Exercise goal: Would you repeat the listing exactly but omit every picture?

Data:

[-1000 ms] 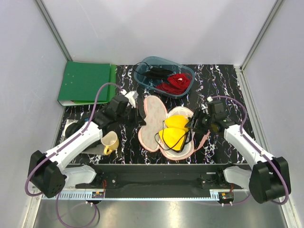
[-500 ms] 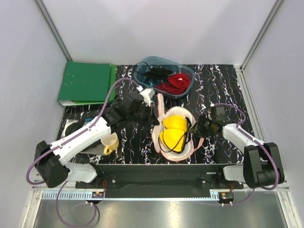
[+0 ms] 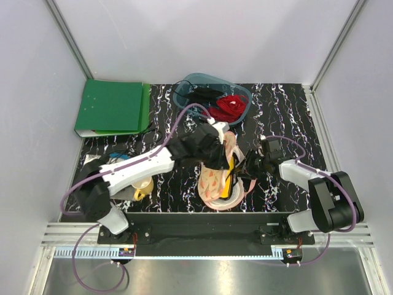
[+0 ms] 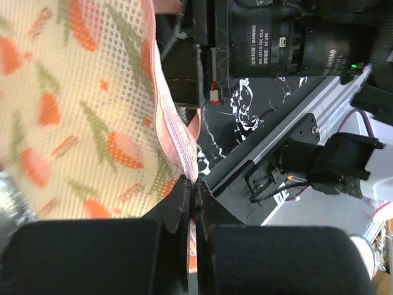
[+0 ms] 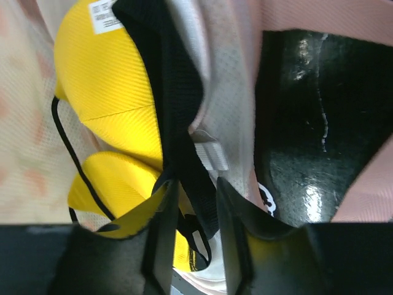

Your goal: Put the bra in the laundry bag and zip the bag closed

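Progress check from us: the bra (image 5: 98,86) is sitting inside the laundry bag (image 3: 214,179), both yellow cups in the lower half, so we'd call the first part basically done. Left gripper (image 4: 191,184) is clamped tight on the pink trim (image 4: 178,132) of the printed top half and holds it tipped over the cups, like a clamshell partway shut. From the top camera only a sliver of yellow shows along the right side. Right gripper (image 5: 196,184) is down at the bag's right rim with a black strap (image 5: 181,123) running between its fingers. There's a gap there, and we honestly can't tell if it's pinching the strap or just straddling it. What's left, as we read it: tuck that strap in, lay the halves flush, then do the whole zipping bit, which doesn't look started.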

Result of the task:
[-1000 ms] 
[-500 ms] 
[+0 ms] 
[+0 ms] 
[+0 ms] 

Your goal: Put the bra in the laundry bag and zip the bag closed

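Progress check from us: the bra (image 5: 98,86) is sitting inside the laundry bag (image 3: 214,179), both yellow cups in the lower half, so we'd call the first part basically done. Left gripper (image 4: 191,184) is clamped tight on the pink trim (image 4: 178,132) of the printed top half and holds it tipped over the cups, like a clamshell partway shut. From the top camera only a sliver of yellow shows along the right side. Right gripper (image 5: 196,184) is down at the bag's right rim with a black strap (image 5: 181,123) running between its fingers. There's a gap there, and we honestly can't tell if it's pinching the strap or just straddling it. What's left, as we read it: tuck that strap in, lay the halves flush, then do the whole zipping bit, which doesn't look started.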

The required answer is now complete.